The
Paris Review's Spring edition has an interview with Tashi Passang, a Tibetan Buddhist monk, by William Dalyrmple. While the content is mainly what appear's in a chapter called
The Monk's Tale in his recent book,
Nine Lives, it does not replicate the book exactly, choosing instead to present the story in a question and answer format. Passang had, like many other monks, taken up arms when his country was invaded by China.
What I didn’t know was that the monastery was full of informers. As soon as the Chinese heard that I had taken my gun and gone to the hills, they came to my family’s house and began beating my mother, asking her where I was. They were cruel. They beat her feet, and dragged her by her hair so that she was left almost bald. They tied her to a stake outside our house, stripped her, and threw cold water over her. They left her there overnight so that the water froze to her and she nearly died of exposure.
They came back every day, each time devising new ways to torture her so that she would tell them where I had gone. But I was in the mountains, and it was more than a month before I came to hear of what had happened to her.
INTERVIEWER
How did you actually end up fighting?
PASSANG
I heard about what had happened to my mother. My uncle, the monk, found me in the mountains and told me that she had been tortured. He asked me to surrender my gun in order to save my mother. Of course I did so immediately. The uncle took the gun to the Chinese and they finally left her alone. But then I met up with some of my brethren who were also hiding in the hills, and we decided to walk to Lhasa so we could warn the monks there of what was happening.

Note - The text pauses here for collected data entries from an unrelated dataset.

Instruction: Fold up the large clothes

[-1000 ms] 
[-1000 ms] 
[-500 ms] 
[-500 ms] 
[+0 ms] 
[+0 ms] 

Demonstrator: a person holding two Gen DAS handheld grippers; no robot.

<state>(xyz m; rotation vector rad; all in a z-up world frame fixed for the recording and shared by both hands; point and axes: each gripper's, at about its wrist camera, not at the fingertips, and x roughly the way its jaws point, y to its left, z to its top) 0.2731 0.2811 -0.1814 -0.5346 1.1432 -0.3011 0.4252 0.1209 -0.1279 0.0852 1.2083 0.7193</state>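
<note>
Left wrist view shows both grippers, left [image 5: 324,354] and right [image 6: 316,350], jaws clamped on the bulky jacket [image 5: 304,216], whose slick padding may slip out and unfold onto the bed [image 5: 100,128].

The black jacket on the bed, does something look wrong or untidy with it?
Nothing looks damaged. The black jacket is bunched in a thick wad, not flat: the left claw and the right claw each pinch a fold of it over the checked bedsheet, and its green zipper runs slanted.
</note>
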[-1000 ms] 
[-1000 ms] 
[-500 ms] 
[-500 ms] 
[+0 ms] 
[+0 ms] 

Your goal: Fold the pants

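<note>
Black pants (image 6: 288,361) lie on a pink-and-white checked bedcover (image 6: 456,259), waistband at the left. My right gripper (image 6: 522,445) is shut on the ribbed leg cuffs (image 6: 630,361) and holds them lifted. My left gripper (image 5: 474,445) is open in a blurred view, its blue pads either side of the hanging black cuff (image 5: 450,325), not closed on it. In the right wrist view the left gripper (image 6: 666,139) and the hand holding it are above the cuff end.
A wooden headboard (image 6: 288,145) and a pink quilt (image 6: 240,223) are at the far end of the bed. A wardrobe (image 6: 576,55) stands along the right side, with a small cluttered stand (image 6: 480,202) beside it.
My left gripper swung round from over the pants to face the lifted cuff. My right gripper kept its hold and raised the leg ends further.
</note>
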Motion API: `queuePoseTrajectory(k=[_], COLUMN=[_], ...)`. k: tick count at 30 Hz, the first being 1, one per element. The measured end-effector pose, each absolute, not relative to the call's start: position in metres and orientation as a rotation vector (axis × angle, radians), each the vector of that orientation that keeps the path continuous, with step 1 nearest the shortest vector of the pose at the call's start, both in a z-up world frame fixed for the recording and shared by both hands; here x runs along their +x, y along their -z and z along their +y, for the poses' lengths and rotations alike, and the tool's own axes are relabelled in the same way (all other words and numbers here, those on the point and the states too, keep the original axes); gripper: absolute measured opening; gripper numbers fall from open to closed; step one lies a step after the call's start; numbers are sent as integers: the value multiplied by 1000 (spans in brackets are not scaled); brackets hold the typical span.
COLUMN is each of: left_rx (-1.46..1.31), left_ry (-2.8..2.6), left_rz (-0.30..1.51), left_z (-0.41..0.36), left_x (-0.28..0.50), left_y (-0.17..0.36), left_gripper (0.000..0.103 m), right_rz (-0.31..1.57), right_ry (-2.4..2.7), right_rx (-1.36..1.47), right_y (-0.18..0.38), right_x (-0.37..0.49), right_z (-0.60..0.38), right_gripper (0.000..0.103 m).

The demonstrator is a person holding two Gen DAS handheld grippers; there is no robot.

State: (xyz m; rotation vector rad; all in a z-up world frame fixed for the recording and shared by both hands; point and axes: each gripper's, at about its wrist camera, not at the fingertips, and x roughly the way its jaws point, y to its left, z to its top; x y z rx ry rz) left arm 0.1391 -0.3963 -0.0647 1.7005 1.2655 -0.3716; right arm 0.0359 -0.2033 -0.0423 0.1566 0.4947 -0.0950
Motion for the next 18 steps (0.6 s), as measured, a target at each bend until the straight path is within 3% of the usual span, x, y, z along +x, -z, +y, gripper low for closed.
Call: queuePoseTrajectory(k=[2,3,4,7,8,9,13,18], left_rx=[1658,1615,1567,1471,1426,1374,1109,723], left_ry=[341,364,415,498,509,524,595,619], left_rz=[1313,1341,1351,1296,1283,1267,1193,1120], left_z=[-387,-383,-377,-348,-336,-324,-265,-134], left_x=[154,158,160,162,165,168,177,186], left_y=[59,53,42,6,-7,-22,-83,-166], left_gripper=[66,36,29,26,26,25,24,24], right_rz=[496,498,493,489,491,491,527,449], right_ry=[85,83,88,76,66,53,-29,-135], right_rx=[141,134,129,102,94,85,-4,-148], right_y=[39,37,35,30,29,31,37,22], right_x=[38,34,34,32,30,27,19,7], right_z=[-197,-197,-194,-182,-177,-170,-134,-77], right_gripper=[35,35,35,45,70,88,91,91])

We walked for eight months. At first we traveled only at night, but after a while, when we began to near Lhasa, we felt more secure and walked during the day too. There were many checkpoints, but there were lots of other pilgrims and monks on the roads. We told everyone we met that we were pilgrims heading to Lhasa for the Monlam ceremony, when the Dalai Lama gives daily addresses for two weeks.
[..]
PASSANG
On the evening of March 15, 1959, I was one of twenty-five monks who were told we would have the chance to meet His Holiness. We assumed we were going to join the crowds gathering at Norbulingka. I was excited since I thought I might get to hear His Holiness give one of his public teachings. But we didn’t stop at Norbulingka. Instead we continued straight into the darkness. We crossed the wide Tsangpo River in a small boat, and for the next two days we walked and walked, through empty plains, with only hard balls of tsampa to eat. The monks who were leading us refused to tell us where we were going or what we were doing, and since we were all very junior monks we had no option but to obey.
We finally stopped to rest at the village of Chi Thu Shae, a three-day walk from Lhasa. After two hours a party of Khampa horsemen turned up. Among them, to our amazement, was His Holiness, with a rifle strapped to his back.